• **What is expected**:
Quote the line containing "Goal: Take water" and all lines that follow it in the listing below, exactly as written.

• **Task inputs**:
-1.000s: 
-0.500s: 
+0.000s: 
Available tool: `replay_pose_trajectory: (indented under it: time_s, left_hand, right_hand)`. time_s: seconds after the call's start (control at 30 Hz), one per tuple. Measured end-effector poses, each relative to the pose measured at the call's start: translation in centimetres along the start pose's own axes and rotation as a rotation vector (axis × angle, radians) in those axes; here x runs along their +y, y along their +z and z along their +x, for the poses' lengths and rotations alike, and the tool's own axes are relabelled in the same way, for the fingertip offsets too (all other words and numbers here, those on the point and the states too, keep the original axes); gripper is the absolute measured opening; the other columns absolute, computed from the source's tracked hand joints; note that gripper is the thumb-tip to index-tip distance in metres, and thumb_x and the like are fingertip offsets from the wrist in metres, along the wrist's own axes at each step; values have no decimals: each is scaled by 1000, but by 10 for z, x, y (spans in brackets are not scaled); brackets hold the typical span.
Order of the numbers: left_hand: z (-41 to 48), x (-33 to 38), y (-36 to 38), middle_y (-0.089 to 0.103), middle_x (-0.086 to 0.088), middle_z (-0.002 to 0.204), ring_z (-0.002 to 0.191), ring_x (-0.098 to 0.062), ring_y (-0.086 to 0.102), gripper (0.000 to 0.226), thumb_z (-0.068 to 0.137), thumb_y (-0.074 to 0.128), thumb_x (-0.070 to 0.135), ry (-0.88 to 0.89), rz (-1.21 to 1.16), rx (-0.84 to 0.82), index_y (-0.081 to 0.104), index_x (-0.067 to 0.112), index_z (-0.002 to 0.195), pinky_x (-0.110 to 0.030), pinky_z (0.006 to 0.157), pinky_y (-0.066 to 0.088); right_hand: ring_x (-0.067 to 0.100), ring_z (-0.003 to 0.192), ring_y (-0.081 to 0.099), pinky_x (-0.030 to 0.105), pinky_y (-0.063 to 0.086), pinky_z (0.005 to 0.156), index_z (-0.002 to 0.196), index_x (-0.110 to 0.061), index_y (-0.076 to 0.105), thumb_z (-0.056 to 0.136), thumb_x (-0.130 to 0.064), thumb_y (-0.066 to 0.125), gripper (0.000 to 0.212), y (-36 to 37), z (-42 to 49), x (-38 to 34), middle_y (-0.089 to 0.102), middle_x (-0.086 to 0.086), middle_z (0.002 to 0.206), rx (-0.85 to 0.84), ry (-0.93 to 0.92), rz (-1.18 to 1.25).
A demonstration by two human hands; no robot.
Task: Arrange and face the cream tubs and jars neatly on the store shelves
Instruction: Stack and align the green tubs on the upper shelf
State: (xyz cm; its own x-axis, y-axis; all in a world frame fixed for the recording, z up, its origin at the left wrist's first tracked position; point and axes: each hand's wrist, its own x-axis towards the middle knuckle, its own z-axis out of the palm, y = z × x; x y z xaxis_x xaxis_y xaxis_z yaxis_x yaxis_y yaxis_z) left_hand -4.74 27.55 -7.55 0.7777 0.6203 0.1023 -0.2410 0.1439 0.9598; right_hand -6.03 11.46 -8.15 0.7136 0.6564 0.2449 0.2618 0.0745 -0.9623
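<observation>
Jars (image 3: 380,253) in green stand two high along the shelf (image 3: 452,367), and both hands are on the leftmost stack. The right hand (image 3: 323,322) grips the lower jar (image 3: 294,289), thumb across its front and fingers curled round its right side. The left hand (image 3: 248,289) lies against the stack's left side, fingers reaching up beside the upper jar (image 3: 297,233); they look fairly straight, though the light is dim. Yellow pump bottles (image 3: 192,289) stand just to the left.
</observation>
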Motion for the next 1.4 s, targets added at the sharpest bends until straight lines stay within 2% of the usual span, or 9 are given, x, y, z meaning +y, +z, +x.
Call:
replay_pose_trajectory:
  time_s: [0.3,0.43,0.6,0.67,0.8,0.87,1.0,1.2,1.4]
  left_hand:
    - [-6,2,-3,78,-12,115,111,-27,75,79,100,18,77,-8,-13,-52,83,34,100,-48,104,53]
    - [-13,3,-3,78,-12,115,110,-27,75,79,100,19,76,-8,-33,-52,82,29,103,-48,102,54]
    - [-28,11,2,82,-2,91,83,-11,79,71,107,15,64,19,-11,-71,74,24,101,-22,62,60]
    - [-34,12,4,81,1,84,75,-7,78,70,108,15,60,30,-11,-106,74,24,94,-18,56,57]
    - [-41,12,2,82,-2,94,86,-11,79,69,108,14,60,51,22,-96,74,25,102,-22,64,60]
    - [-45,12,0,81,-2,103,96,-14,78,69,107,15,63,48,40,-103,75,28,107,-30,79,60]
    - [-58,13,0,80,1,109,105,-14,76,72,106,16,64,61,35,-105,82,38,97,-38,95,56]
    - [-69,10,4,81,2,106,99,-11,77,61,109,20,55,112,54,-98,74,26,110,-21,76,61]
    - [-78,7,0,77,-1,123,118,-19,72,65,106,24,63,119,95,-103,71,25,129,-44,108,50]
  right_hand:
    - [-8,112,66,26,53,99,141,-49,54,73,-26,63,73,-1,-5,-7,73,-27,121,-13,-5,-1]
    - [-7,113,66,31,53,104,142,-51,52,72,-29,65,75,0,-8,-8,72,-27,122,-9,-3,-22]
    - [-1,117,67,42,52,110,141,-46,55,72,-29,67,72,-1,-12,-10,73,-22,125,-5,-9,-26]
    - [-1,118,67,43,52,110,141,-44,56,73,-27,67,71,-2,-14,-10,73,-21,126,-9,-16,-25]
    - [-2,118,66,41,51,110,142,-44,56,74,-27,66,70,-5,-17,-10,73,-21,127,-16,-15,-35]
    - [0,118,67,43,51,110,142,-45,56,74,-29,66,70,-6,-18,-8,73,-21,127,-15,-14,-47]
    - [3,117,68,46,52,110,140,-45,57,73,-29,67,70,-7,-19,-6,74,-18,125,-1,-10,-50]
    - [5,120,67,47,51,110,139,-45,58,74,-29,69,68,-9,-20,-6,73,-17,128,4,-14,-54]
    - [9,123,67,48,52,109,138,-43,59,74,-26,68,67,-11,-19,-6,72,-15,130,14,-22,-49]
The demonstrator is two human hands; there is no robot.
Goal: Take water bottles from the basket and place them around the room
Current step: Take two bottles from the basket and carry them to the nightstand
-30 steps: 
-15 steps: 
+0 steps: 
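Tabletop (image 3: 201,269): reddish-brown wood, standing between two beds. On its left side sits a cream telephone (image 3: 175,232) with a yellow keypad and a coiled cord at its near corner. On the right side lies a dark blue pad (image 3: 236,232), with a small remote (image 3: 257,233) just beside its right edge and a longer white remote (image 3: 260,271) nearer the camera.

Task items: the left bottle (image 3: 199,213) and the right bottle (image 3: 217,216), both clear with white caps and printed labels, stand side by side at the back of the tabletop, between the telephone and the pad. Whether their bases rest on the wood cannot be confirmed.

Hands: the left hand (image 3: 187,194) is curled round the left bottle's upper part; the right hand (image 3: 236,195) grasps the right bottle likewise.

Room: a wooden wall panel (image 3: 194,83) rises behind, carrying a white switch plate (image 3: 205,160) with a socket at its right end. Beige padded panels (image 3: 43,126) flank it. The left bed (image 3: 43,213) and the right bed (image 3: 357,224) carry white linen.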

• **Answer space**:
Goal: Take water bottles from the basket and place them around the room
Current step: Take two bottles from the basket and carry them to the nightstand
-30 steps: 
-15 steps: 
+0 steps: 
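Tabletop (image 3: 201,269): reddish-brown wood, standing between two beds. On its left side sits a cream telephone (image 3: 175,232) with a yellow keypad and a coiled cord at its near corner. On the right side lies a dark blue pad (image 3: 236,232), with a small remote (image 3: 257,233) just beside its right edge and a longer white remote (image 3: 260,271) nearer the camera.

Task items: the left bottle (image 3: 199,213) and the right bottle (image 3: 217,216), both clear with white caps and printed labels, stand side by side at the back of the tabletop, between the telephone and the pad. Whether their bases rest on the wood cannot be confirmed.

Hands: the left hand (image 3: 187,194) is curled round the left bottle's upper part; the right hand (image 3: 236,195) grasps the right bottle likewise.

Room: a wooden wall panel (image 3: 194,83) rises behind, carrying a white switch plate (image 3: 205,160) with a socket at its right end. Beige padded panels (image 3: 43,126) flank it. The left bed (image 3: 43,213) and the right bed (image 3: 357,224) carry white linen.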

What came before makes up the full response.